For all the public debate about artificial general intelligence and existential AI risk, the more immediate and practical danger is far less cinematic: unregulated machine identity. Every AI agent, every automated workflow, every cloud-native application creates and consumes credentials at a rate that human-centric identity systems were never designed to handle. The result is an expanding attack surface that grows silently, often invisible to the security teams tasked with protecting it.
The fundamental disconnect is one of governance philosophy. Human identity governance is built on periodic reviews, access certifications, and role-based models that assume a relatively stable population of users with predictable access patterns. Machine identities invert every one of those assumptions. They are created dynamically, they operate continuously, their access patterns change with every deployment, and they often have privileges that far exceed what any individual human would be granted — because they need to orchestrate across multiple systems to perform their function. An AI agent tasked with generating a financial report might need read access to the ERP, write access to the data warehouse, and API access to the visualization platform — a privilege combination that would raise red flags for any human account.

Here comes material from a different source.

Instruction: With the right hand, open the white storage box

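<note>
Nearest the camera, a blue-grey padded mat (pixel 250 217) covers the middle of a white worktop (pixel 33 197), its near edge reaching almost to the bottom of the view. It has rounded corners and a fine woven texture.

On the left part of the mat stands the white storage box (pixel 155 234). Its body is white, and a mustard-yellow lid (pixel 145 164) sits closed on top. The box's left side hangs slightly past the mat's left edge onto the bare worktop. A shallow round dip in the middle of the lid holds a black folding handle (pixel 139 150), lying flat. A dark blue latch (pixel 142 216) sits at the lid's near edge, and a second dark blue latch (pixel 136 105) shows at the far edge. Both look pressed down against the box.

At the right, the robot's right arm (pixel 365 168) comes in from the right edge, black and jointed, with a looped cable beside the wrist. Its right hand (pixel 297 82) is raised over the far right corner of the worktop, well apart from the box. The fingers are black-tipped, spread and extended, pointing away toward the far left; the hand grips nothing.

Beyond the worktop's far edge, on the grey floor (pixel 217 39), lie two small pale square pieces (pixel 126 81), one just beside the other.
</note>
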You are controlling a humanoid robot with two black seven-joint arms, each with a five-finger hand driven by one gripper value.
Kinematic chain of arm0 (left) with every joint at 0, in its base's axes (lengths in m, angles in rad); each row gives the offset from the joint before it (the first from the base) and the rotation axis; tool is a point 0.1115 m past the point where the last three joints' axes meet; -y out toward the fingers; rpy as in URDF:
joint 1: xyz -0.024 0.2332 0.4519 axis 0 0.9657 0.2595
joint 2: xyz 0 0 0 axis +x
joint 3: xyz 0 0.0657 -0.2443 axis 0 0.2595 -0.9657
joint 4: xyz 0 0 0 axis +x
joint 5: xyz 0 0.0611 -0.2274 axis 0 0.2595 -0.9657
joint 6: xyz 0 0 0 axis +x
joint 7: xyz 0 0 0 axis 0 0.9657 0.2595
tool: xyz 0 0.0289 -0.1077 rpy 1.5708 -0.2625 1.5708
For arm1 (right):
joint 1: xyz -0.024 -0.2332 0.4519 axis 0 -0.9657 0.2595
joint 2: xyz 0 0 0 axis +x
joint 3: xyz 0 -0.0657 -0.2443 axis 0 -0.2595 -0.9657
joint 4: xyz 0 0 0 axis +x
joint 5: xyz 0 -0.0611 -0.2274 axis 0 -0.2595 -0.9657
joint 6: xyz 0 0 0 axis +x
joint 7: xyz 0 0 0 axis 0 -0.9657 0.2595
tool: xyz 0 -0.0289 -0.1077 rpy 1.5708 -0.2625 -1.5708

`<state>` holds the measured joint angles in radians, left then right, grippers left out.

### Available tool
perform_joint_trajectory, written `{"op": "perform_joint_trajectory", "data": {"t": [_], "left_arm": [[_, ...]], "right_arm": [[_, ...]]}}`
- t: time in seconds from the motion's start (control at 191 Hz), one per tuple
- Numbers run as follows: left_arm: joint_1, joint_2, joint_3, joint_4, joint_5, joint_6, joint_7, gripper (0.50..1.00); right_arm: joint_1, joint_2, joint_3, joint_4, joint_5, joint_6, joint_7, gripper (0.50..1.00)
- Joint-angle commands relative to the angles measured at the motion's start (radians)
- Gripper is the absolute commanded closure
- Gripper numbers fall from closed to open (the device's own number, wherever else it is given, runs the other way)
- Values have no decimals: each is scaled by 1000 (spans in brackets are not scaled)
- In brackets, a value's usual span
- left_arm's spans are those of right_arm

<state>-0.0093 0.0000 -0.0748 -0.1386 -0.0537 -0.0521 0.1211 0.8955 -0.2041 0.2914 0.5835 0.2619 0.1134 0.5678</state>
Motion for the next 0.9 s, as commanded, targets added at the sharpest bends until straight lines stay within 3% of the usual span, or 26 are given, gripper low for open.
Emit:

The regulatory dimension adds urgency to this problem. Frameworks like SOC 2, ISO 27001, and emerging AI-specific regulations all require organizations to demonstrate control over who — or what — can access sensitive data and systems. If an auditor asks for an access review of all identities with access to a particular dataset, and the organization can only produce the human accounts, they have failed the audit. Yet this is precisely the state of most enterprises today: machine identities are invisible to governance processes, undocumented in access reviews, and unaccounted for in compliance reporting.
Addressing this requires more than better secrets management, though that is a necessary starting point. It requires a fundamental rethinking of what identity governance means in an environment where the majority of actors are not human. Machine identities need their own lifecycle management, their own access policies, their own behavioural baselines, and their own audit trails. And critically, they need all of this delivered through automation — because if machine identity governance requires human intervention to function, it will fail at the exact scale where it is needed most.